YOUR TASK
What lines below mention the word "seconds"? Copy each one.

[Records from a dataset]
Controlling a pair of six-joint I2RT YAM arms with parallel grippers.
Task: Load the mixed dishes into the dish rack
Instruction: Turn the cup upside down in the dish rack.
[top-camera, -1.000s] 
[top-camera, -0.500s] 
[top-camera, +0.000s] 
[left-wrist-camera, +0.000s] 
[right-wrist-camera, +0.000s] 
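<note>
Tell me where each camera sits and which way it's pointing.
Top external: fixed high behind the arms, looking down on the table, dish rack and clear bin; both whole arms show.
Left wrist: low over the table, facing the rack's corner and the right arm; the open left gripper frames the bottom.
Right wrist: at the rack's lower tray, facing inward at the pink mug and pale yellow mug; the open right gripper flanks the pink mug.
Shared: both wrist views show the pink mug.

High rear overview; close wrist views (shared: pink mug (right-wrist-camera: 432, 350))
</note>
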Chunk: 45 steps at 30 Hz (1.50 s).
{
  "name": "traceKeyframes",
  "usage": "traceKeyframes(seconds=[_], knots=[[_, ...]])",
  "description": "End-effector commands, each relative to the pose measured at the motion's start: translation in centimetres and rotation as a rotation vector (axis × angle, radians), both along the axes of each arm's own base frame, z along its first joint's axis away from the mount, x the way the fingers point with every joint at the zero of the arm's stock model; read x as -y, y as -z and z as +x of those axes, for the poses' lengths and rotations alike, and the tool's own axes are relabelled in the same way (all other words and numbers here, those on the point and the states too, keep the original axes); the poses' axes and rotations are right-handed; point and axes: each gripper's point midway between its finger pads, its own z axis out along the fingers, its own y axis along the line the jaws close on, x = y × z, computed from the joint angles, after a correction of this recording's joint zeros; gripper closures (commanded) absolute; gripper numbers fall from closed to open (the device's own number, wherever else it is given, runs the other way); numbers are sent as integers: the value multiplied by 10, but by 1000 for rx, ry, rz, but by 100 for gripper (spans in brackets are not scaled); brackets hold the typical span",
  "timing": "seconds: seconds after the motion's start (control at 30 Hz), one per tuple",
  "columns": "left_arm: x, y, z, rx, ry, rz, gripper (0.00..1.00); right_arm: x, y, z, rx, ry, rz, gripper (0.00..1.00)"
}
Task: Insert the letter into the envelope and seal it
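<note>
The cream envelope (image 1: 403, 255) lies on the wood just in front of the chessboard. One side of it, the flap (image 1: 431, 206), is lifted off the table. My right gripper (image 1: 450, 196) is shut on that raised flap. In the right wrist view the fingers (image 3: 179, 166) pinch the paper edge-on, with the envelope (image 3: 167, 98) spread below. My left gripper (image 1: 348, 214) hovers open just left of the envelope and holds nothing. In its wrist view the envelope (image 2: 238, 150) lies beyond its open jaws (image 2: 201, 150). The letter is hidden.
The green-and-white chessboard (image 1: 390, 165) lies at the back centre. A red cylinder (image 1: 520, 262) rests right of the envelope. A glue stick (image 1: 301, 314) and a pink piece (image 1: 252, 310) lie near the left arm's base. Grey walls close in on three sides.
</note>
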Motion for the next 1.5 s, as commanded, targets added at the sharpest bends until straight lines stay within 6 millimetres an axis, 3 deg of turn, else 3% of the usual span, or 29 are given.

WRITTEN RESPONSE
  "usage": "traceKeyframes(seconds=[_], knots=[[_, ...]])",
  "timing": "seconds: seconds after the motion's start (control at 30 Hz), one per tuple",

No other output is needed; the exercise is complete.